'''

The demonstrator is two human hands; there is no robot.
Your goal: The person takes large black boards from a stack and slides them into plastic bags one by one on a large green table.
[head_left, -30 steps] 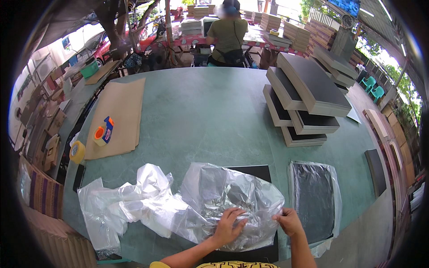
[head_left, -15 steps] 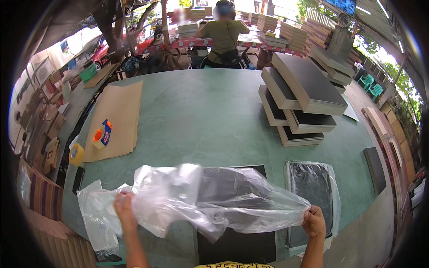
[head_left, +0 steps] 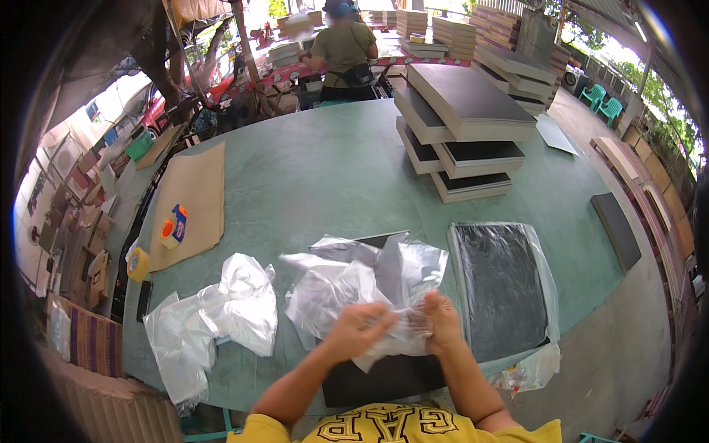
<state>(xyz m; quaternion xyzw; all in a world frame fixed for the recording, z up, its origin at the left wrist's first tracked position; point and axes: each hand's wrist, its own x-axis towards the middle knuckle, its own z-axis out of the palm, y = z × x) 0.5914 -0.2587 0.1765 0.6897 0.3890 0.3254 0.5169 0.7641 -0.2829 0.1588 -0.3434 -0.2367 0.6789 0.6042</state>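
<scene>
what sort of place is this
Probably a workshop, partly open to the outdoors: a big green table bears stacked dark-topped slabs and clear plastic, and a co-worker is beyond it.

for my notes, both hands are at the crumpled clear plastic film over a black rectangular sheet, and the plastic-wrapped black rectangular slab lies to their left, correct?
Not quite: the head view shows the plastic-wrapped black rectangular slab to the right of the left hand and right hand, not left. They are at the crumpled clear plastic film over the black rectangular sheet.
</scene>
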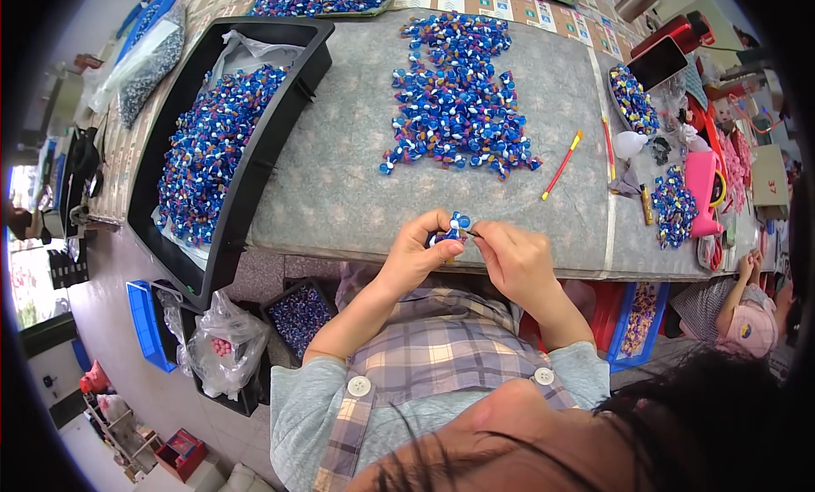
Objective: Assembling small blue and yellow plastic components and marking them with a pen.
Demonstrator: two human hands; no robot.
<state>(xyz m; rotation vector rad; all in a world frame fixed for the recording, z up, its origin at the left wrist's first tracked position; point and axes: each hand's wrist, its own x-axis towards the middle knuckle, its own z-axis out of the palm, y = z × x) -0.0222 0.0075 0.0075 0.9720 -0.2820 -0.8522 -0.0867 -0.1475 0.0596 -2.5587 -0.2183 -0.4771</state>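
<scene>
My left hand (422,247) pinches a small blue-and-white plastic piece (458,224) at the near edge of the grey table (340,186). My right hand (514,253) meets it from the right, fingertips closed on a thin dark pin-like part touching the piece. Just beyond my hands lies a spread pile of similar blue pieces (456,101) on the table.
A long black tray (255,152) full of blue pieces overhangs the table's left side. A red-and-yellow stick (562,164) lies right of the pile. Smaller heaps of pieces (675,205), a pink tool and clutter fill the right end. Bins and bags stand on the floor; another person sits at right.
</scene>
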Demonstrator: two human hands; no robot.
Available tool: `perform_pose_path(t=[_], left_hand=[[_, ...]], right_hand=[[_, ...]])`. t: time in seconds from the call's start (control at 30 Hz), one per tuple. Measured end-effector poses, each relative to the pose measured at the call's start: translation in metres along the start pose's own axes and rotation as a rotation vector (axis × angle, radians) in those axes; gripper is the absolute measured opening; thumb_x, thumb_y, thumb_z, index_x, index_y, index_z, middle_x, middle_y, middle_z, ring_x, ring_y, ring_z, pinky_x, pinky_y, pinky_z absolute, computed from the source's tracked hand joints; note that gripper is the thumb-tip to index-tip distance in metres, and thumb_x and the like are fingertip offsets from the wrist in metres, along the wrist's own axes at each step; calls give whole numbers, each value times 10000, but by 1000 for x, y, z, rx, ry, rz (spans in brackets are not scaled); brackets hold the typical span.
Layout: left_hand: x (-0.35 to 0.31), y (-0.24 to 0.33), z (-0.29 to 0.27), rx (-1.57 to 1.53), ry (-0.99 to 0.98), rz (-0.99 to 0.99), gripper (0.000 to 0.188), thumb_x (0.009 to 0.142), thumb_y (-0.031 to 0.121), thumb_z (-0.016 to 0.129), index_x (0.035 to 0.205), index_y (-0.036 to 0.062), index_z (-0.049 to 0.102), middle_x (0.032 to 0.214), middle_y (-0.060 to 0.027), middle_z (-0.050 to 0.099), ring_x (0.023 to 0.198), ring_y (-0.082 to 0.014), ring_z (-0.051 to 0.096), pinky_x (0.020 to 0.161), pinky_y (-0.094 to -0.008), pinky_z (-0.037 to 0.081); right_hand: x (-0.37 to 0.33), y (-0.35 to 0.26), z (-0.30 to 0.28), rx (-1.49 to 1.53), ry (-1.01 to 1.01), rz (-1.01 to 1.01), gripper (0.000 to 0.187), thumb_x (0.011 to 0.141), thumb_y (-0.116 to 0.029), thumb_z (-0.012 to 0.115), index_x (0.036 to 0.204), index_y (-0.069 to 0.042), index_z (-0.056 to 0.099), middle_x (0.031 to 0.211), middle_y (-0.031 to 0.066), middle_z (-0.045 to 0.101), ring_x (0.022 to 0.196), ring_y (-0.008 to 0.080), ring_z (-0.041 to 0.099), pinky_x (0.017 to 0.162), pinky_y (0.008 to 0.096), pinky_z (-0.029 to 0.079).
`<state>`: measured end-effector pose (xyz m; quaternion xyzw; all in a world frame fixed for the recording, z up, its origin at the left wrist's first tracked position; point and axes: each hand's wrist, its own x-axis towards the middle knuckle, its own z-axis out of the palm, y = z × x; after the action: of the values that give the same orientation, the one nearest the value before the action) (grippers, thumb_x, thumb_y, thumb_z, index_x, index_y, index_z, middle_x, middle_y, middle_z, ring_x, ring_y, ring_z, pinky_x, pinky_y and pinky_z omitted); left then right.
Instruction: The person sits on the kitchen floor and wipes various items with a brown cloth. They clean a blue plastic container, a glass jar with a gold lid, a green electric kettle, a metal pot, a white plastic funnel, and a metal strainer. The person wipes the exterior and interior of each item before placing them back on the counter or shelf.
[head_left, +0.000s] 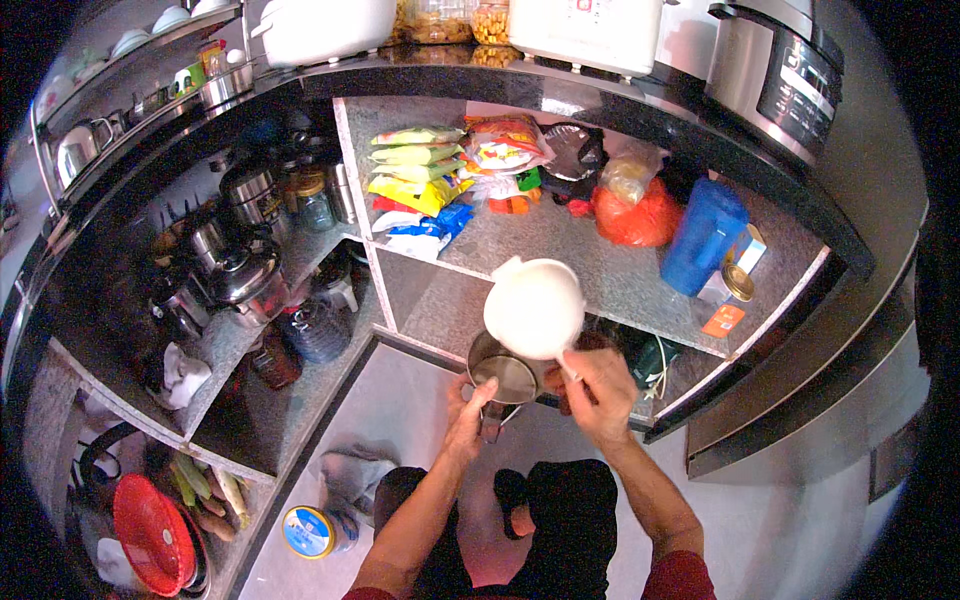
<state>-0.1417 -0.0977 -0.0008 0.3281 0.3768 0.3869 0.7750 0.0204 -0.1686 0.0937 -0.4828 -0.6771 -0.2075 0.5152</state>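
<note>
My left hand (468, 412) is wrapped around the side of a small metal pot (512, 380), with the thumb over its rim. A dark handle hangs from the pot's near side. My right hand (603, 392) is closed on the handle of a white round-headed utensil (535, 308) with a small tab on its far rim. The utensil's head is just beyond the pot and overlaps its far edge in view; whether the two touch, I cannot tell. Behind my right fingers something brown is partly hidden and blurred.
Several food packets (420, 165), a red bag (636, 212) and a blue container (704, 238) occupy the shelf ahead. Steel pots (248, 285) crowd the left shelves. A red basket (152, 535) sits lower left; a blue-lidded tub (308, 532) stands on the floor. Above is a dark counter edge (560, 90).
</note>
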Motion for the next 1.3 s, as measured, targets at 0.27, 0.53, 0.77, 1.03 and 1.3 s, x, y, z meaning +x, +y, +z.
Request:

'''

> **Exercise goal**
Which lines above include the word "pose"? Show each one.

> **Exercise answer**
Available tool: `perform_pose_path(t=[_], left_hand=[[_, ...]], right_hand=[[_, ...]])`. t: time in seconds from the call's start (control at 30 Hz), one per tuple. Measured end-effector poses, each relative to the pose measured at the call's start: translation in metres along the start pose's own axes and rotation as a rotation vector (axis × angle, radians) in those axes; gripper is the absolute measured opening; thumb_x, thumb_y, thumb_z, index_x, index_y, index_z, middle_x, middle_y, middle_z, ring_x, ring_y, ring_z, pinky_x, pinky_y, pinky_z absolute, computed from the source's tracked hand joints; note that gripper is the thumb-tip to index-tip distance in metres, and thumb_x and the like are fingertip offsets from the wrist in metres, along the wrist's own axes at each step; calls give whole numbers, each value times 10000, but by 1000 for x, y, z, rx, ry, rz (spans in brackets are not scaled); brackets hold the typical span.
`<state>`: measured end-effector pose (xyz m; quaternion xyzw; all in a world frame fixed for the recording, z up, its origin at the left wrist's first tracked position; point and axes: each hand's wrist, its own x-axis towards the middle knuckle, its own z-axis out of the palm, y = z × x; after the action: of the values that give the same orientation, the one nearest the value before the action) (grippers, thumb_x, thumb_y, thumb_z, index_x, index_y, index_z, middle_x, middle_y, middle_z, ring_x, ring_y, ring_z, pinky_x, pinky_y and pinky_z omitted); left then right.

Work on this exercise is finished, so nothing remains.